YATES: That's what I wanted. In fact, you know, this wasn't out of any concern that Andrea would, you know, was any danger, but it was just a concern for her on June 18th, the night we took Andrea to see the doctor, I took her to get something to eat afterwards and she wouldn't eat anything.

I was very concerned. She, you know, that had been something that happened in the last couple of days before that. And I said -- she was eating sporadically, it was not quite normal. I called my mom and said, mom, I think Andrea needs to be in the hospital. Then we said, well, we couldn't do it because we'd just seen the doctor and it's the doctor who decides whether she's -- she needs to go to the hospital. He is the one that signs the admission form. And if he didn't think she needed to go to the hospital then we're just going to have to make do at home.

KING: When you got home, were the police there already?

YATES: Yes. Uh-huh. Yes, police and one media van.

KING: Media van, too. Did you know from her phone call she had killed the children? Did she tell you that on the phone?

YATES: No. The first phone call she said, you need to come home. I said, what's wrong? She said you need to come home. And she was very serious in her tone. I hung up and ran down the building at my work place and then called my mom and asked her if she was the at home. She said no, she was just leaving to go, and then I called back home and Andrea picked up and I said, you know, what's wrong?

And she said something like it's time, or something like that, which didn't make any sense to me, still doesn't. Then she said, is anyone hurt. And she said yes, and she said the children. And I said, which ones? She said all of them.

And I was just -- I remember walking out of my building, you know, down to my car, and in a frantic, just running to my car and for the longest time after that, every time I would go to my car I would have like a flashback to that moment when she called.

KING: How long is the drive home? YATES: It's short. 3 1/2 miles. Maybe 10 minutes.

KING: You get to the house and what do you see?

YATES: Police cars. Media van. Went inside. I tried to go inside the house, and the policeman said I can't let you do that. So I had to stay outside. I repeated over and over again how could you do this? I don't understand? How could you do this? I don't understand.

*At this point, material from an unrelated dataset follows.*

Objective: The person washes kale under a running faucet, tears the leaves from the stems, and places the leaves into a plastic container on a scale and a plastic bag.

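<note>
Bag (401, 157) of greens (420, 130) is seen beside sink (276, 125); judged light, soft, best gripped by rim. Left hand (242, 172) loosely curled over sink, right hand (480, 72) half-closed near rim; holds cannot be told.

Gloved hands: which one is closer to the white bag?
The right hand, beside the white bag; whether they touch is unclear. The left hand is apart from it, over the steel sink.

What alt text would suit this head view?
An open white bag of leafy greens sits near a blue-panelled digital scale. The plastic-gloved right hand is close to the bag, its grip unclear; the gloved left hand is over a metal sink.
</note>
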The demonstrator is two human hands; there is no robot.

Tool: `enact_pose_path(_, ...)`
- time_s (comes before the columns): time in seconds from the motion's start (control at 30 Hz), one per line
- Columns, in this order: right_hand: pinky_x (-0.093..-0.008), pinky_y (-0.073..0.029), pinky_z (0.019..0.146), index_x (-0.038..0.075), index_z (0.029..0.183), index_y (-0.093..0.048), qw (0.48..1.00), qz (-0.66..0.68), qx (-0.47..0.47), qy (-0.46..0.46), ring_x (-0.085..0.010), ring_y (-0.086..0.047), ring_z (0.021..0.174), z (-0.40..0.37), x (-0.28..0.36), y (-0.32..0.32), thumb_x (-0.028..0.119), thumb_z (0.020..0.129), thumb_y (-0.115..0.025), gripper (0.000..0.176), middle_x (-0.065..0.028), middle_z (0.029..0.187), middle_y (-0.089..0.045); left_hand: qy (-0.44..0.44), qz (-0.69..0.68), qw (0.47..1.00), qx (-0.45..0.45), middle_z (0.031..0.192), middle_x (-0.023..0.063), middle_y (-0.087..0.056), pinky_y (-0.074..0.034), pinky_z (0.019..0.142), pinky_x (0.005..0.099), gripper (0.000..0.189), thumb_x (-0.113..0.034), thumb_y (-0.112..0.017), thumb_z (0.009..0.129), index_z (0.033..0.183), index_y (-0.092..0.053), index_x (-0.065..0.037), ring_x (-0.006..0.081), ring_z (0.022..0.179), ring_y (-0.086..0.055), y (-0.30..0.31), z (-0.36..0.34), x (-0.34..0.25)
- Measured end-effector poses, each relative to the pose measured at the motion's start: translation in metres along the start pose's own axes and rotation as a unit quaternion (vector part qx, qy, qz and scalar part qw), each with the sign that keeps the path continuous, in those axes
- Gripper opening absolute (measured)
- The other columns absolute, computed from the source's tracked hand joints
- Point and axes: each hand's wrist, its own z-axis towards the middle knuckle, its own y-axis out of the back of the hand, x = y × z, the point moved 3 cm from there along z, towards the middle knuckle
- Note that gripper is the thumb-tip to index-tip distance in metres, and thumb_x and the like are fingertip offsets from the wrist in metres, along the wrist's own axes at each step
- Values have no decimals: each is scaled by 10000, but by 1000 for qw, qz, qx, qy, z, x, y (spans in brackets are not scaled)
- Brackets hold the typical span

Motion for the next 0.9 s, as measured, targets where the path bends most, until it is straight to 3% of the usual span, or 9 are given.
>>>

KING: Did you see her there?

YATES: I went around back and looked through our French doors and saw her sitting on the couch.

KING: Did you ever see the children?

YATES: No. I haven't seen any of the pictures and I don't want to. That should be the thing just reserved for forensic scientists or something, or people who study filicide (ph). I was offended that they -- you wouldn't believe -- they went through every bruise. Every single bruise on every single child.

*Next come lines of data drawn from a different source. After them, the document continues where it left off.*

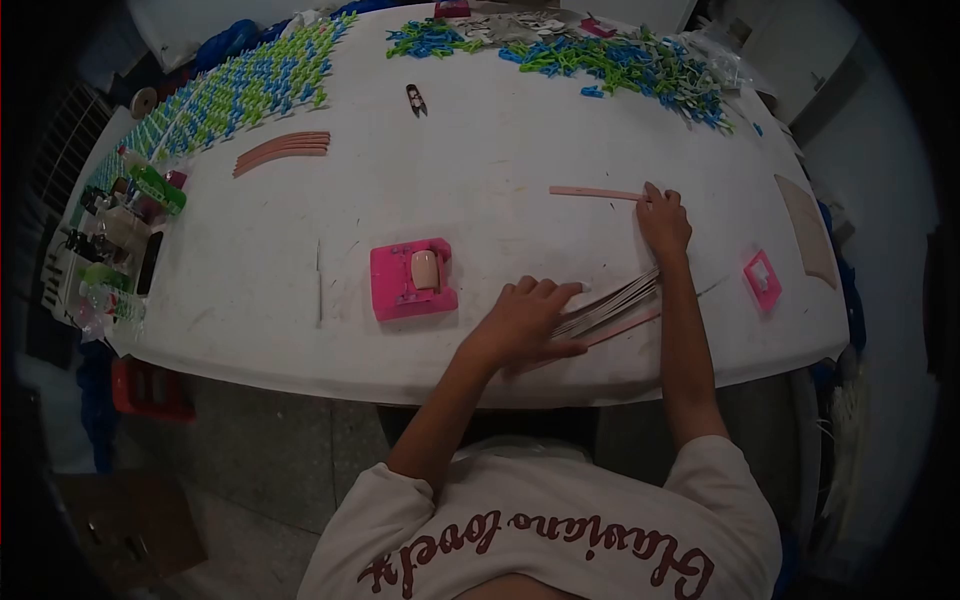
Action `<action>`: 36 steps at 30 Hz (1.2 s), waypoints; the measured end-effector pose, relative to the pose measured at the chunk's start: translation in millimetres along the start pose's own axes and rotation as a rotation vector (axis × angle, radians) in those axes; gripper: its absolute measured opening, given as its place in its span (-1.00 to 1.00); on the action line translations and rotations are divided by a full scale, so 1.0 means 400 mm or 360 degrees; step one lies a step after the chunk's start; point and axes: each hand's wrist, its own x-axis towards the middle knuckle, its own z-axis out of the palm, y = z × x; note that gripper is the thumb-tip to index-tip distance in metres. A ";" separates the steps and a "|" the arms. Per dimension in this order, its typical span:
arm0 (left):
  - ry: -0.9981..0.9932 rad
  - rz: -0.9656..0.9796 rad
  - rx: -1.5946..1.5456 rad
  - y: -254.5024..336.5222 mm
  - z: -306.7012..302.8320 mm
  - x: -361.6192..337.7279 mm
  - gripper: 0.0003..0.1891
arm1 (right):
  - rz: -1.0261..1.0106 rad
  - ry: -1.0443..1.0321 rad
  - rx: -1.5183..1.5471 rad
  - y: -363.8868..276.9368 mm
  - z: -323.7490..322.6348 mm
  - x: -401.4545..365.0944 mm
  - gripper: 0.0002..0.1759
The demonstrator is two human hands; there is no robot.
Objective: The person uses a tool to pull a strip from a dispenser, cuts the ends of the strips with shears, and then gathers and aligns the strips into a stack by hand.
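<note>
My left hand is at the left end of a bundle of thin grey strips, its thumb and fingers spread apart around the end. A pinkish strip lies along the near side of the bundle. Farther out, my right hand has its fingers closed on the right end of a flat pink strip. The right forearm passes over the right end of the grey bundle and hides it. Left of my left hand sits a pink block with a beige piece on it.
Pink curved strips and small snips lie farther back. Blue and green clips are heaped at the far edge, with rows of them far left. Bottles stand at left; a small pink holder is at right.
</note>
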 end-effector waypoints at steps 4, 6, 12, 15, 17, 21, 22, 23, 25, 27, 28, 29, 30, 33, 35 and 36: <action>0.0146 0.0067 0.0262 0.043 0.078 -0.038 -0.18 | 0.0085 0.0014 0.0232 0.009 0.006 0.006 -0.61; 0.0200 0.0027 0.0303 0.049 0.095 -0.032 -0.23 | 0.0060 0.0037 0.0318 0.017 0.008 0.010 -0.64; 0.0552 0.0055 0.0320 0.029 0.119 -0.020 -0.46 | 0.0001 0.0050 0.0764 0.044 -0.002 0.012 -0.77; 0.0676 0.0102 0.0308 0.021 0.128 -0.007 -0.53 | 0.0002 -0.0011 0.0791 0.060 -0.007 0.015 -0.81; 0.0654 0.0068 0.0294 0.020 0.131 -0.003 -0.56 | -0.0022 -0.0052 0.0779 0.072 0.000 0.017 -0.82; 0.0596 0.0002 0.0287 0.012 0.093 0.018 -0.58 | -0.0037 -0.0182 0.0997 0.067 -0.029 0.010 -0.80; 0.0609 0.0031 0.0304 0.008 0.090 0.024 -0.57 | -0.0043 -0.0206 0.1010 0.065 -0.033 0.009 -0.80; 0.0560 0.0056 0.0285 0.004 0.095 0.026 -0.57 | -0.0047 -0.0220 0.1025 0.060 -0.036 0.007 -0.80; 0.0652 0.0081 0.0311 -0.005 0.095 0.033 -0.54 | -0.0121 -0.0284 0.1061 0.056 -0.042 0.004 -0.81; 0.0580 0.0068 0.0278 -0.006 0.086 0.039 -0.52 | -0.0127 -0.0346 0.1071 0.045 -0.052 0.003 -0.81; 0.0550 0.0024 0.0256 -0.002 0.083 0.038 -0.50 | -0.0185 -0.0415 0.1087 0.044 -0.054 0.001 -0.81; 0.0536 0.0028 0.0246 0.003 0.076 0.037 -0.50 | -0.0169 -0.0420 0.1082 0.044 -0.059 0.000 -0.81; 0.0483 0.0006 0.0231 0.008 0.067 0.033 -0.47 | -0.0221 -0.0449 0.1067 0.042 -0.059 -0.001 -0.81; 0.0445 -0.0032 0.0284 0.019 0.069 0.016 -0.42 | -0.0288 -0.0515 0.1097 0.041 -0.067 -0.007 -0.81; 0.0452 -0.0038 0.0347 0.023 0.078 -0.004 -0.40 | -0.0292 -0.0550 0.1138 0.044 -0.075 -0.011 -0.82; 0.0493 -0.0104 0.0348 0.021 0.081 -0.017 -0.35 | -0.0311 -0.0587 0.1126 0.044 -0.079 -0.012 -0.82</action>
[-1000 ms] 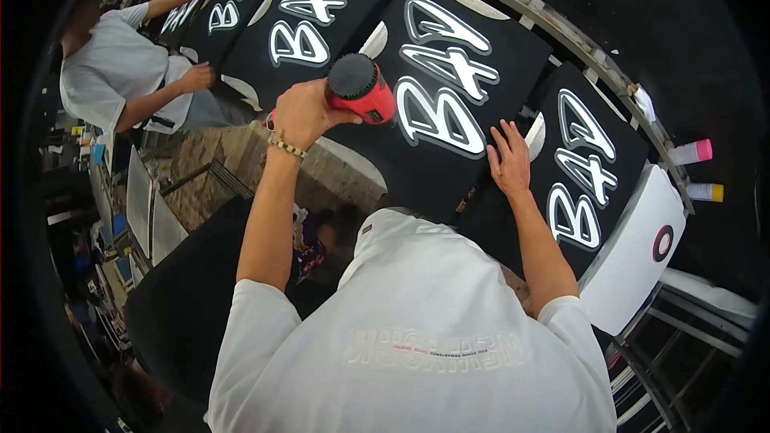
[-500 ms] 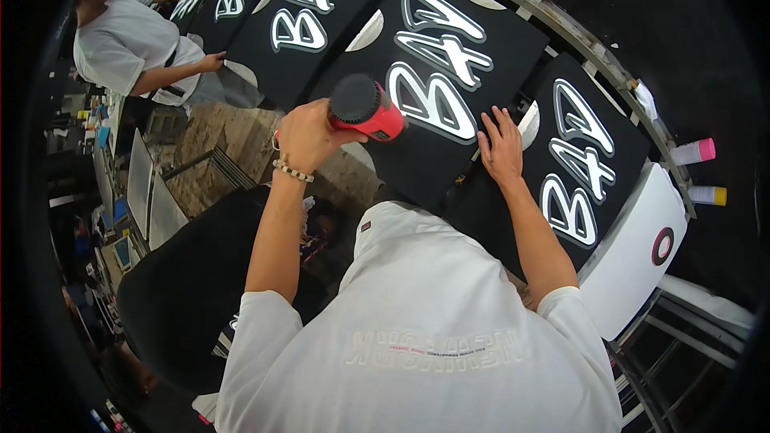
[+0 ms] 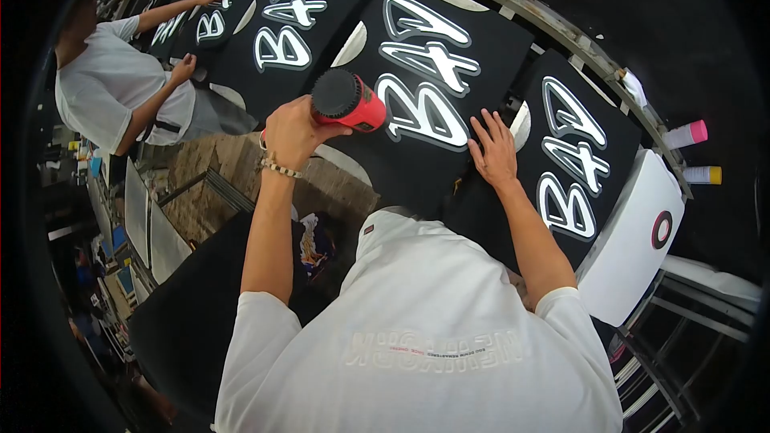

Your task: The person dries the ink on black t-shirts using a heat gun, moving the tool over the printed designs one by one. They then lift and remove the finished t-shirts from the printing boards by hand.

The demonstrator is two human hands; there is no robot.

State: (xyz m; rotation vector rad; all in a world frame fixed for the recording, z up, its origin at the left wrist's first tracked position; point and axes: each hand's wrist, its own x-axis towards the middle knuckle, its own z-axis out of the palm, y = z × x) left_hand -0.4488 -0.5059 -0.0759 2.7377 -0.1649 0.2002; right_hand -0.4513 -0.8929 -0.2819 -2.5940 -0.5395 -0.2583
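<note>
My left hand (image 3: pixel 295 130) is wrapped round a red heat gun with a black round rear end (image 3: pixel 348 101). The tool lies just left of the large white letters on a black printed shirt (image 3: pixel 417 168). At that shirt's right edge rests my right hand (image 3: pixel 493 148), fingers spread and holding nothing. Beside it on the right is another black shirt (image 3: pixel 613 124) with the same white lettering. The tool's front end points toward the lower letter; its nozzle is hard to make out.
A co-worker in a white shirt (image 3: pixel 104 72) reaches over more black shirts (image 3: pixel 241 72) at the upper left. A white board (image 3: pixel 634 248) lies at the right, near pink (image 3: pixel 686 135) and yellow (image 3: pixel 703 175) containers. A wooden rail (image 3: pixel 553 24) runs behind the shirts.
My left hand and the heat gun have shifted slightly left and up in view. The co-worker's lower hand has moved left and lifted away from the shirt edge.
</note>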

I mean, the defense stipulated to the fact that Andrea drowned the children. But they had to go through every bruise on every child. It's like they paraded the children's bodies around the courtroom for three weeks. It's offensive. I mean, they say they do this for the children. But all they've done really is dishonored the memory of my children. They -- my children would not want Andrea in prison. They'd want her in a hospital.

KING: Are they all buried together?

YATES: Yes. yes.

KING: We'll be right back with more of Rusty Yates. We'll be including your phone calls. Don't go away.

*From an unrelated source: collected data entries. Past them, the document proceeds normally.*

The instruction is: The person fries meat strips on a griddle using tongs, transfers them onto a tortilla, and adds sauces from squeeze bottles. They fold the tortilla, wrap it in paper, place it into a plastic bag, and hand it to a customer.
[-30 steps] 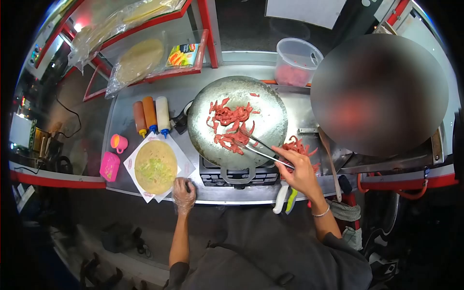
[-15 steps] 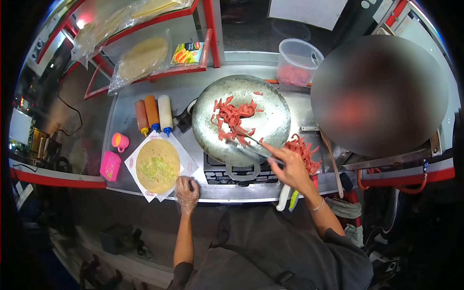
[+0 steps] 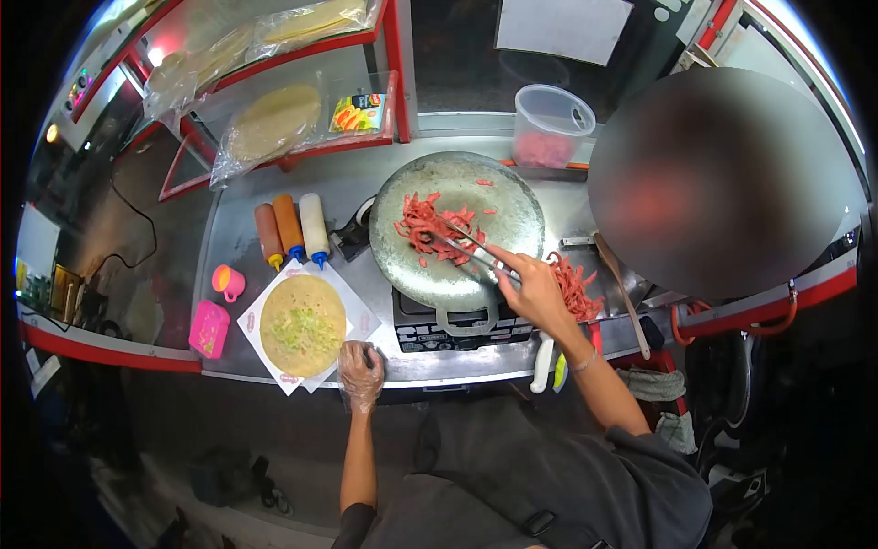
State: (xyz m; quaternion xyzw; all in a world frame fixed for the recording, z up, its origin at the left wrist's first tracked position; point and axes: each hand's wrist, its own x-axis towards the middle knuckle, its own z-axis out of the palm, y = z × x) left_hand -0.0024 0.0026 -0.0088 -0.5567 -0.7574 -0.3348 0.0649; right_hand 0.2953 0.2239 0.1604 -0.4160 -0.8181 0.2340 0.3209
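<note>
My right hand [image 3: 534, 288] is closed round metal tongs [image 3: 468, 247], whose tips are in a heap of red meat strips [image 3: 437, 229] on a round metal griddle pan [image 3: 393, 258]. My left hand [image 3: 362, 371], in a clear plastic glove, rests with curled fingers at the counter's front edge, and I see nothing in it. Beside it lies a flatbread [image 3: 283, 302] topped with shredded pale-green vegetable [image 3: 304, 331], on white paper [image 3: 358, 316]. The pan sits over a black stove [image 3: 416, 331].
Three sauce bottles [image 3: 291, 229], a pink cup [image 3: 229, 282] and a pink box [image 3: 209, 329] stand at left. More red strips [image 3: 574, 288], a white-handled utensil [image 3: 541, 364] and a wooden spoon [image 3: 624, 297] lie at right. Behind is a clear tub [image 3: 552, 123]. A red-framed shelf [image 3: 389, 105] overhangs the back left.
The tongs have moved up and left into the meat, which is now more bunched together. My left hand has stayed beside the flatbread. The camera view has shifted slightly.
</note>
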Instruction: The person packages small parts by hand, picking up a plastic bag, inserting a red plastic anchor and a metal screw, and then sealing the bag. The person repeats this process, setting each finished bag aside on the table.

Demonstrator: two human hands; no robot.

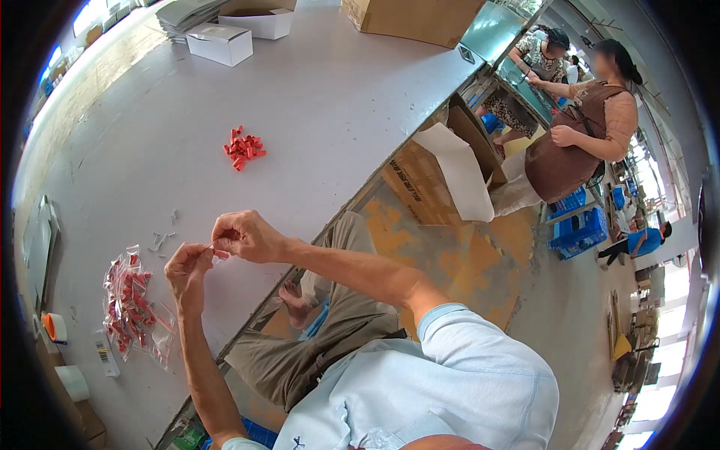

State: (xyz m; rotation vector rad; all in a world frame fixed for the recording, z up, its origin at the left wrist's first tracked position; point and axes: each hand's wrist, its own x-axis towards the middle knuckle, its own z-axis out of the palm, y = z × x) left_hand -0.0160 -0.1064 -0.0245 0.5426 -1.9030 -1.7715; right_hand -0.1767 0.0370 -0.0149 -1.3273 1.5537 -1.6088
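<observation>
My left hand (187, 271) and my right hand (246, 236) meet over the near part of the grey table (315, 112), both with fingers pinched. Between and just below the fingertips shows a small red piece (220, 254); whether it sits in a clear bag is too small to tell. Beside my left hand lies a heap of clear plastic bags (131, 304) with red pieces inside. A few small silvery pieces (160, 241) lie just beyond that hand. Farther out is a loose pile of red tube-like pieces (241, 148).
White boxes (220, 45) and a brown carton (409, 19) stand at the far edge. A tape roll (54, 328) lies at left. An open carton (431, 176) stands on the floor by the table's right edge. Two people (581, 127) work beyond it.
</observation>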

KING: We're back with Rusty Yates. We'll start to include your phone calls amidst other questions as well. To Huntsville, Alabama. Hello.

CALLER: Hello, Larry and hello, Mr. Yates. We want you to know we support you completely and appreciate your strength. I had a severe post-partum and my personality changed greatly. I don't think anyone can fully realize the depth of mental illness until they are touched by it. I do hope you'll continue to be an advocate for mental health especially post-partum.

What a testimony it is for you to stand by your wife at this time. It's just amazing. My question is this -- will you continue to support her and stand by her for the next 40 years?

YATES: I'll definitely continue to support her. There's no question about that. You know, as far as where we go with our relationship, that's kind of hard to say. It's, you know, you know, two reasons that you get married are companionship and children. And...

KING: You have neither.

YATES: We'll have neither. So...

KING: Are you a devout person? Are you a strong believer?

YATES: Oh, yes.

KING: As is Andrea, right?


KING: She was home-teaching, too?

YATES: Home-schooling the children? Yes. We -- that's actually kind of been misreported through the years. We didn't start home schooling until we moved into the house. We never homeschooled in the bus. Andrea would read books to them and stuff, but we never homeschooled in the bus that we lived in before we moved into the house.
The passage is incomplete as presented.